Congressional productivity isn't just about the number of laws enacted. "A three-dimensional look at the changing numbers, size and content of laws over the last three decades (1983-2012) reveals the following: the number of public laws has dropped 62 percent, the number of pages per statute has increased by 52 percent and minor laws (suspensions) have jumped from 35 percent to 79 percent of all laws. Put another way, Congress is shying away from more substantive, controversial legislation today in favor of passing home crowd pleasers." Don Wolfensberger in Roll Call.

Explainer: When it comes to being hated, Congress jumped the shark a long time ago. Al Kamen and Colby Itkowitz in The Washington Post.
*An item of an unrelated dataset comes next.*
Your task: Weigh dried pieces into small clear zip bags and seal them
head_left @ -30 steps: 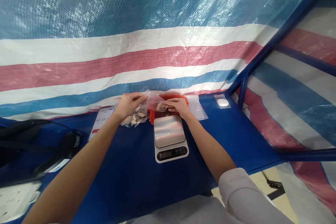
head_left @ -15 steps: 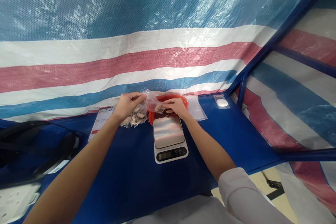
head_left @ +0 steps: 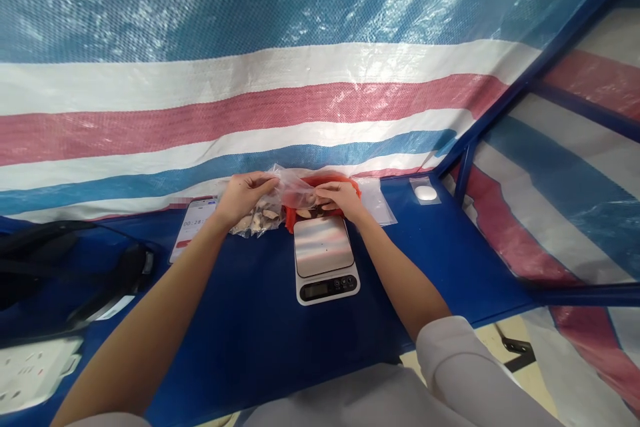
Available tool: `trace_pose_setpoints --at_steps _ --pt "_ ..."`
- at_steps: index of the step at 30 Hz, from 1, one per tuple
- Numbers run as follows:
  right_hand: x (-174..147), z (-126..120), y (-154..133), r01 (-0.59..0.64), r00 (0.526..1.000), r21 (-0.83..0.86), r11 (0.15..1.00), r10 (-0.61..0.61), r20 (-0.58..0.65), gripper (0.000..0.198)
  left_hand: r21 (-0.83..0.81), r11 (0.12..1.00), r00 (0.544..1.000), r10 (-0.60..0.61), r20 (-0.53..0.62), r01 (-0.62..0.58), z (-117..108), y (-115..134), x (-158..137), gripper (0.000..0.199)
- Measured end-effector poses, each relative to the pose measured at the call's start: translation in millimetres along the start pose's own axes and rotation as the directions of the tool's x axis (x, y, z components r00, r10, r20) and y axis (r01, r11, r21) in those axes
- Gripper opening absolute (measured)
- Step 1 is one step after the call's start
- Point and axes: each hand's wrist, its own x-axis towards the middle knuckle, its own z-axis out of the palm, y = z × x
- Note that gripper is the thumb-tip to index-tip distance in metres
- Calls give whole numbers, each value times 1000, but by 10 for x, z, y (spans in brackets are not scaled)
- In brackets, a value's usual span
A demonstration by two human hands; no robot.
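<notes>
My left hand (head_left: 249,197) pinches the edge of a clear plastic bag (head_left: 291,188), stretched across toward the right. At the bag's other end is my right hand (head_left: 341,200), its fingers closed over the red bag; whether they also pinch a small piece is hard to make out. Beneath my hands the red plastic bag (head_left: 354,185) lies open with pale brown dried pieces (head_left: 304,213) inside. Filled clear bags of similar pieces (head_left: 260,221) rest beside my left hand. Just in front stands a white kitchen scale (head_left: 324,255), nothing on its steel plate.
A phone with a running timer (head_left: 191,230) lies left of the filled bags. Flat clear bags (head_left: 377,200) and a white round item in a small bag (head_left: 425,193) are at the right. A black strap (head_left: 135,273) and a power strip (head_left: 37,373) sit far left. Striped sheeting hangs behind.
The view has tilted slightly downward. Both hands stay near the red bag; the clear bag between them has shifted, and the piece seen by my right fingertips shows less.
</notes>
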Motion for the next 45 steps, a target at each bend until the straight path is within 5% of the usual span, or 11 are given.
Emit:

GOP civil war to rage on. "The establishment claims it won the 2014 primary season. But maybe not the war....When the crowing stops, veteran GOP operatives will find themselves right where they were before: back in hand-to-hand combat with movement conservatives, fighting for the heart and soul of the Republican Party. While individual races were won, the biggest challenge facing Republicans — party unity — is still unresolved even as they head into 2016 presidential season." Anna Palmer in Politico.

Time-lapse video interlude: Hyper time-lapse videos.

3. What kind of jobs are we creating?

More jobs than ever, but worse pay. "From early 2010 through mid-2014, while the economy gained a little more than 9 million jobs, the fastest growth came in the low-paying accommodation and food sector; this year the average annual wages in the sector are just under $21,000. Only the fifth-fastest-growing sector since 2010 has been a high payer: professional, scientific, and technical employment, with average annual wages in today’s dollars of about $87,000. For job-gaining sectors as a whole, the weighted average of pay has been just $47,171 a year. The 'wage gap,' in the report’s terms, is a shortfall of 23 percent, which is even bigger than the 12 percent gap following the 2001 recession." Peter Coy in Bloomberg Businessweek.

What the report also found: Income inequality grows in metro areas. "Income inequality appears to have grown in more than 2 in 3 metropolitan areas from 2005 to 2012, according to one rough measure....The report confirms what state-level data have consistently shown: the income divide is growing. (Relatedly, economic insecurity has spread like a virus through the nation over teh past several decades.) Nationally, the top fifth of earners have steadily accounted for a larger and larger slice of the income pie....And the same was true among metro areas in recent years, the report finds. " Niraj Chokshi in The Washington Post.

For largest U.S. companies, jobs growth has lagged profits, revenues. "Firms reaped the benefits of globalization, technology, and other ways to operate more productively....The data highlight a central question....Has the nation's ability to generate well-paying jobs in manufacturing and other sectors been fundamentally scarred by changes in the global economy that may predate the 2008-2009 economic crisis but were more starkly revealed in its aftermath. The answer could have major implications for economic policy decisions, such as how long the Fed keeps interest rates at very low levels to stimulate jobs growth." Howard Schneider in Reuters.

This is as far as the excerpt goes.